TASK INSTRUCTIONS :: Print the data below exactly, but only the lines from the one containing "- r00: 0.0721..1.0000" down to the one containing "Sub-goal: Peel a", inclusive.

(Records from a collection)

>>

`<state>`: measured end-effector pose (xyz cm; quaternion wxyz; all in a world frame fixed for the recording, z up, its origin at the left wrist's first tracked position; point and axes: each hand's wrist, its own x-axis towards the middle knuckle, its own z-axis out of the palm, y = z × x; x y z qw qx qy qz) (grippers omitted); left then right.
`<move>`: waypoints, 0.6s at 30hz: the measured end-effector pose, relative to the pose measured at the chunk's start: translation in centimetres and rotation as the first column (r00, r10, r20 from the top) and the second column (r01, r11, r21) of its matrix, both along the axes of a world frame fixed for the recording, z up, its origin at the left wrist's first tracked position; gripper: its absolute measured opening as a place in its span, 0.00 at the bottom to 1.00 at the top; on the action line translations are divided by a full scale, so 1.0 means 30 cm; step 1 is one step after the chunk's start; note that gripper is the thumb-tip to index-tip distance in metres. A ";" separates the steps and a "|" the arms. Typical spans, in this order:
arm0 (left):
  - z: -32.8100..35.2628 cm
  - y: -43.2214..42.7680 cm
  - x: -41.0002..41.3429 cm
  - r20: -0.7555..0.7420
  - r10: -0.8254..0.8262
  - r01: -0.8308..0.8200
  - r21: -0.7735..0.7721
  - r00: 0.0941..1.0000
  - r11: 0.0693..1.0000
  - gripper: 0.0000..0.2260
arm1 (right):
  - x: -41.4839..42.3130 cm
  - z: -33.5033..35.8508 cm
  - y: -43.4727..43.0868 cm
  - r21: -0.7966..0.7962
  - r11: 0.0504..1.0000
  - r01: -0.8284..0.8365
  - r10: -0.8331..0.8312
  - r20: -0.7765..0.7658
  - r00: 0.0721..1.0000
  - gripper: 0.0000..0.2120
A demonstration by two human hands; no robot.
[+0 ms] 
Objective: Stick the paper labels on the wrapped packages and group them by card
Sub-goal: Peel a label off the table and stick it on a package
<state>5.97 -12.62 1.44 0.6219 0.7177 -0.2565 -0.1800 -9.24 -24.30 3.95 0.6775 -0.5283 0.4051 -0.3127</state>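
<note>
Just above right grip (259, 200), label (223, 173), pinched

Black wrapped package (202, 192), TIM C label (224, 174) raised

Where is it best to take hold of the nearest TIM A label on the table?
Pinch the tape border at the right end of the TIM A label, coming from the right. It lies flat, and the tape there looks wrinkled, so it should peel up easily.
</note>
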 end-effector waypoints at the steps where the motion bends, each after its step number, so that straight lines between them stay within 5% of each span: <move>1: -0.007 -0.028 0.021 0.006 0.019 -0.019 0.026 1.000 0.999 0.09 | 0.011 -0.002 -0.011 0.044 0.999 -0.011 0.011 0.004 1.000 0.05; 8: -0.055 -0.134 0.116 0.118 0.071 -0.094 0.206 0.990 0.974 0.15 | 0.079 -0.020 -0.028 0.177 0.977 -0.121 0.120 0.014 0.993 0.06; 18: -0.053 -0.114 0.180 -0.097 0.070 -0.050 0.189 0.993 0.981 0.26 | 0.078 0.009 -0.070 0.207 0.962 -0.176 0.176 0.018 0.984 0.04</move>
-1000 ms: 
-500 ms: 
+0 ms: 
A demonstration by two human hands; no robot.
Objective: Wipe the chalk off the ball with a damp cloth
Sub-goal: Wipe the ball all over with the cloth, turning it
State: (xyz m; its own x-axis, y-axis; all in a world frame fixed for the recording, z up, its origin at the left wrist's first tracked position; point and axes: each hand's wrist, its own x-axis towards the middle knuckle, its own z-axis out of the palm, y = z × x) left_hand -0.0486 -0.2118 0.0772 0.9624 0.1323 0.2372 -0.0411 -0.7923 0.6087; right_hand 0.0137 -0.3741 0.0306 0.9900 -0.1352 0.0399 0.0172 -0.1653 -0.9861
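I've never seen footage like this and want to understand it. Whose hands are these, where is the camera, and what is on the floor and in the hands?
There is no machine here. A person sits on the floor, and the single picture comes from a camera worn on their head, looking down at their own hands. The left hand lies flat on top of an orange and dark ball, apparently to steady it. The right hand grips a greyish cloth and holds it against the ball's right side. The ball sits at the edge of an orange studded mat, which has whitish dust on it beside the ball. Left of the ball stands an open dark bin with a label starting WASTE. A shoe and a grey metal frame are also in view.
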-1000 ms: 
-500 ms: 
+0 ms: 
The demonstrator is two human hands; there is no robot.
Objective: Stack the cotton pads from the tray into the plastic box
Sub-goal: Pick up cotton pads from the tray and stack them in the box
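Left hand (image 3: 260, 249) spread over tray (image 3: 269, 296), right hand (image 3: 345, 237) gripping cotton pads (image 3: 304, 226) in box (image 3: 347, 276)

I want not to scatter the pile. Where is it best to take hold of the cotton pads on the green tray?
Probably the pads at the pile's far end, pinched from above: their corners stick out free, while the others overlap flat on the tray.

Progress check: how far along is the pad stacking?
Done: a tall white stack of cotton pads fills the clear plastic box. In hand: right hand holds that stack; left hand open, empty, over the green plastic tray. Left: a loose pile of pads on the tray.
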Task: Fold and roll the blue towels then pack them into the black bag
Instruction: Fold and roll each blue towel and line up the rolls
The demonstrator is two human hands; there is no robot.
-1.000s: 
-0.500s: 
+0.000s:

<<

ANSWER SECTION ::
  - r00: 0.0721..1.0000
  - gripper: 0.0000..0.2120
A demonstration by two human hands; no robot.
[+0 ms] 
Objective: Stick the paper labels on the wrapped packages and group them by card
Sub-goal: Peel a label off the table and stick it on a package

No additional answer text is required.